[WHAT YOU ARE ASKED TO DO] Find every line of the data below that has "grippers" in it. Reply with the number only.
Segment Open
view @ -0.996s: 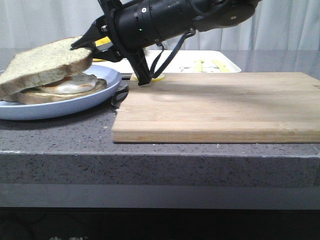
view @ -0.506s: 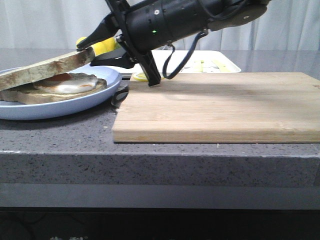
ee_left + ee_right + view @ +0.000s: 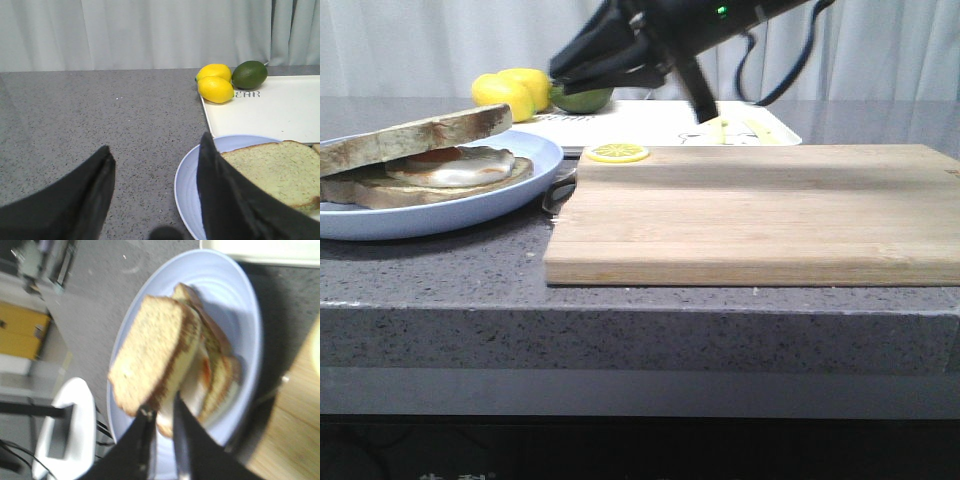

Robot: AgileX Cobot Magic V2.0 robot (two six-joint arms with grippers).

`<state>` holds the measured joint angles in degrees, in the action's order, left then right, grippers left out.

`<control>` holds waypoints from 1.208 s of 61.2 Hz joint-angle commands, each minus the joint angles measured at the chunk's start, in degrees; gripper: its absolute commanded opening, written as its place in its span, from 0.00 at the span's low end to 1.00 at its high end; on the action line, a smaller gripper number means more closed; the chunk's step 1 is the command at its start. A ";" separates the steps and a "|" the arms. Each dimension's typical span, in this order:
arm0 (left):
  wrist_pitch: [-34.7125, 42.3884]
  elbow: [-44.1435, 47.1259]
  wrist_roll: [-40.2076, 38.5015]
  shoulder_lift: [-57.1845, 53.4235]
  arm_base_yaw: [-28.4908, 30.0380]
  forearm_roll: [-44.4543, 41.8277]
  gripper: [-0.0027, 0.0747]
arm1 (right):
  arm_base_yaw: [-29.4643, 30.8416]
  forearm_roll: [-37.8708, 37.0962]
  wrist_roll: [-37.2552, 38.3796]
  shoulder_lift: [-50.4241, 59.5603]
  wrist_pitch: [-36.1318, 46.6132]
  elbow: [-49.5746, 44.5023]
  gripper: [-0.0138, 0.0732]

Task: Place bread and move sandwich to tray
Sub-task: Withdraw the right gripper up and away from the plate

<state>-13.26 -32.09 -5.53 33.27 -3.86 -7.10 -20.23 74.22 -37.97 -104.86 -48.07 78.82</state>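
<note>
The bread (image 3: 420,135) lies tilted on top of the sandwich (image 3: 455,172), whose fried egg shows beneath it, on the pale blue plate (image 3: 440,215) at the left. My right gripper (image 3: 558,72) hangs above and to the right of the plate, clear of the bread. In the right wrist view its fingers (image 3: 161,407) stand narrowly open with nothing between them, and the bread (image 3: 147,350) lies beyond. My left gripper (image 3: 155,155) is wide open over the bare counter beside the plate (image 3: 192,175). The white tray (image 3: 760,125) lies behind the cutting board.
A wooden cutting board (image 3: 760,210) fills the middle and right of the counter, with a lemon slice (image 3: 617,152) at its back left corner. Two lemons (image 3: 510,90) and a lime (image 3: 582,100) sit by the tray's left end.
My right gripper let go of the bread, which settled onto the egg slice. The right arm then drew back up and to the right, away from the plate.
</note>
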 commanded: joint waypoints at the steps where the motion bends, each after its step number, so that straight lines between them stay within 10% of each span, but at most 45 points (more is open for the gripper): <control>1: 4.58 -1.90 0.09 0.38 -0.55 0.20 0.51 | 1.13 -5.11 -0.08 5.76 -3.70 1.10 0.07; 12: 4.58 -1.90 0.09 0.38 -0.55 0.20 0.51 | 2.79 -18.16 6.40 10.31 -6.16 1.10 0.09; 36: 4.58 -1.90 0.09 0.38 -0.55 0.20 0.51 | 3.07 -74.89 38.95 23.15 -11.34 1.10 0.09; 55: 4.58 -1.90 0.09 0.38 -0.55 0.20 0.51 | 13.76 -77.18 41.20 32.49 -12.10 -3.33 0.09; 74: 4.58 -1.90 0.09 0.38 -0.55 0.20 0.51 | 16.94 -74.22 41.40 51.04 10.00 -25.41 0.09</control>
<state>-13.26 -32.09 -5.53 33.27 -3.86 -7.10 -2.95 -0.43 3.41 -60.47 -47.87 57.45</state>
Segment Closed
[TASK RESULT] 2